Let$B_t$ be the standard Brownian motion and $M_t$ be its running maximum $\sup_{u \le t} B_u$.
Then I am trying to prove that the joint density of $(B_t, M_t)$ is given by $$P(B_t \in dx, M_t \in dy) = \frac{2(2y-x)}{\sqrt{2\pi t^3}}e^{-(2y-x)^2/(2t)}dxdy.$$
I can get this result by using the fact that $P[M_t \ge y, B_t \le x] = P[B_t \ge 2y-x] = \int_{2y-x}^\infty (2\pi t)^{-1/2} e^{-z^2 /(2t)} dz$.
Now if I differentiate this integral in $x$ and $y$, then I get the result.

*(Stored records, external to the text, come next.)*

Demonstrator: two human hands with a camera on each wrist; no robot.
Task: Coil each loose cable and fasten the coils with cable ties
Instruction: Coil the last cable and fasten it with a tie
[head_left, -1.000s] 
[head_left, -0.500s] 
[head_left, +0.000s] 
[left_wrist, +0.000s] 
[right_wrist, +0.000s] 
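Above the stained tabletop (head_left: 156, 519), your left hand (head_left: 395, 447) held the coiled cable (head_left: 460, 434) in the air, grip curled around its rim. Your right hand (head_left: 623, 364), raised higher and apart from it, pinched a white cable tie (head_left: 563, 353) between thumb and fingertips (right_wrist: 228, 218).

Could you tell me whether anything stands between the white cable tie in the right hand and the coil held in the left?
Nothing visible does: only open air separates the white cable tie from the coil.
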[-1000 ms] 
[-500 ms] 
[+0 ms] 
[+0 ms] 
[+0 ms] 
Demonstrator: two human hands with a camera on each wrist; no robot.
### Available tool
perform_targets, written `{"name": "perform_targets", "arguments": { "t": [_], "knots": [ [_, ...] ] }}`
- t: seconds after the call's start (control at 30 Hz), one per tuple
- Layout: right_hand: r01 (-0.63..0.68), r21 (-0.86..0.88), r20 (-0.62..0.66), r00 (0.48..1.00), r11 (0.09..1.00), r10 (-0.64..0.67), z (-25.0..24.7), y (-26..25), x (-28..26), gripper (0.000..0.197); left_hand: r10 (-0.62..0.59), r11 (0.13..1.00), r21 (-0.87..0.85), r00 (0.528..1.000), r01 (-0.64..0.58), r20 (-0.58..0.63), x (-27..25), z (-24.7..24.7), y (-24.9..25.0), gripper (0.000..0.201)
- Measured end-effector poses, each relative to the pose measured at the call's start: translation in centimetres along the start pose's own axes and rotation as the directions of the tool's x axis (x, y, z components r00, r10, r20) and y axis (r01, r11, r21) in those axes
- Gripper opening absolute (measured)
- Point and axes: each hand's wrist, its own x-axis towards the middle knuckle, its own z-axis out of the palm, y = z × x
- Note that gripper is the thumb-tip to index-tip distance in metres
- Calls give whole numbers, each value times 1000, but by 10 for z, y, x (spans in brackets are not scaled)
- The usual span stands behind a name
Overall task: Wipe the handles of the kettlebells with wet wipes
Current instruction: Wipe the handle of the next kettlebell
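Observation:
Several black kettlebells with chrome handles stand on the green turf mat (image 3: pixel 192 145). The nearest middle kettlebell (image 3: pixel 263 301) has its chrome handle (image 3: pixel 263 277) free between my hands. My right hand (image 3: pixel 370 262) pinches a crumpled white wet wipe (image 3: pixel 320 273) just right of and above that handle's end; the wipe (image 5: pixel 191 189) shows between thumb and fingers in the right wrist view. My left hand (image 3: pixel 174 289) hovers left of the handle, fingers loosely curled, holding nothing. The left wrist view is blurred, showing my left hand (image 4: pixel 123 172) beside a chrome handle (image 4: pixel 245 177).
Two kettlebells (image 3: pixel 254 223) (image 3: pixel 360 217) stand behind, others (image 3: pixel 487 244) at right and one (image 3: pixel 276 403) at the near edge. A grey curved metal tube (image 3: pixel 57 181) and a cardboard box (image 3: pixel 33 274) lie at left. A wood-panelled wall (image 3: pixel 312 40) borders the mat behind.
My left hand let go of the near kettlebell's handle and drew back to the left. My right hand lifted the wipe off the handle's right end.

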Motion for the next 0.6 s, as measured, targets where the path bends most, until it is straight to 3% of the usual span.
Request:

But I am not sure why this makes sense. I know this to be true in the single variable case by FTC, so if we just have $P[B_t \le x]$ given by an integral then differentiating with respect to $x$ should give the density of $B_t$.
But how does this work when we have a joint distribution with one set for a random variable given by ${M_t \ge y}$ and the other given by $B_t \le x$ and we have a single integral that has a function of $y$ and $x$ on the lower limit of the integral?
I am curious to find out the mathematical justification for this process. I would greatly appreciate some help.
It sounds like you accept the fact that $$ P[M_t \ge y, B_t \le x] = P[B_t \ge 2y-x] = \int_{2y-x}^\infty (2\pi t)^{-1/2} e^{-z^2 /(2t)} dz\tag{1} $$ holds (which is shown in Karatzas & Shreve's book). The CDF of the joint distribution of $M_t$ and $B_t$ is $$ F(y,x)=P\Big[M_t\le y,B_t\le x\Big]=P[B_t\le x]-P[M_t \ge y, B_t \le x]\,. $$ Since $P[B_t\le x]$ does not depend on $y$ we get as PDF $$ f(x,y)=\frac{\partial^2}{\partial x\partial y}F(y,x)=-\frac{\partial^2}{\partial x\partial y}P[M_t \ge y, B_t \le x]\,. $$